I have photographed the thermals in all kinds of weather and light and while I have never gone away without some wonderful images, my preference for conditions would be a windless, sunny day that brings out the brilliant, warm colors of the travertine against the turquoise blue of the water.  Add a polarizer and the colors really pop!

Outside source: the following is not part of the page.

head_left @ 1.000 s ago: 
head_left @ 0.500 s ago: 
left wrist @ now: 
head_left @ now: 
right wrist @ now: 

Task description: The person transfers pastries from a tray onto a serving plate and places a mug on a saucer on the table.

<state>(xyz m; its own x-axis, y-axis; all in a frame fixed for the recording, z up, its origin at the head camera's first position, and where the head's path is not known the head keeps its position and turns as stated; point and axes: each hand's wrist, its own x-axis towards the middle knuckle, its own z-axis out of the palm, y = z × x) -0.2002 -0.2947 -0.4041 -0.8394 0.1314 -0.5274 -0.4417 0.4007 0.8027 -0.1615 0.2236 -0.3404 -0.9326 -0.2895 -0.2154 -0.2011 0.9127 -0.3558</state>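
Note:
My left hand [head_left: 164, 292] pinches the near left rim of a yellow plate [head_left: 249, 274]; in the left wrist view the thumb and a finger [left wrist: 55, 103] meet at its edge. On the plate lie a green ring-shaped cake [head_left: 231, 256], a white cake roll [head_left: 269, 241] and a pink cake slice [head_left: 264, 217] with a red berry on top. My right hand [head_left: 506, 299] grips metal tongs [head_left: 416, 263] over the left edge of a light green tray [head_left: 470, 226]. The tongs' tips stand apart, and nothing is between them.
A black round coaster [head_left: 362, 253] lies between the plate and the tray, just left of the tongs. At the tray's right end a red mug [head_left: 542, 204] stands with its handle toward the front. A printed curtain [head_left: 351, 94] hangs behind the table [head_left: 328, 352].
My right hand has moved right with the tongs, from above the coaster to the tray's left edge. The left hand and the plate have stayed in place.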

Another issue when photographing tele-macro scenes is depth of field.  Even with a still subject and the camera locked down on a tripod, I can’t dial the aperture down far enough to render front to back in sharp focus so, with a little trick up my sleeve, I mounted my Nikon D3S with AF-S 70-200mm 2.8 VR II and TC-20E III on the tripod, composed the image, established the exposure of ISO 200 f8 @ 1/125 sec and then…here’s the important part…I set my focus to manual!  Beginning at the closest part of the image, I focus…click, focus in a bit farther…click, repeating this until I have “focused” through the image.

Back at my computer I merged the multiple images together in Photoshop using Russell Brown’s Tutorial’s on Focus Blending Techniques.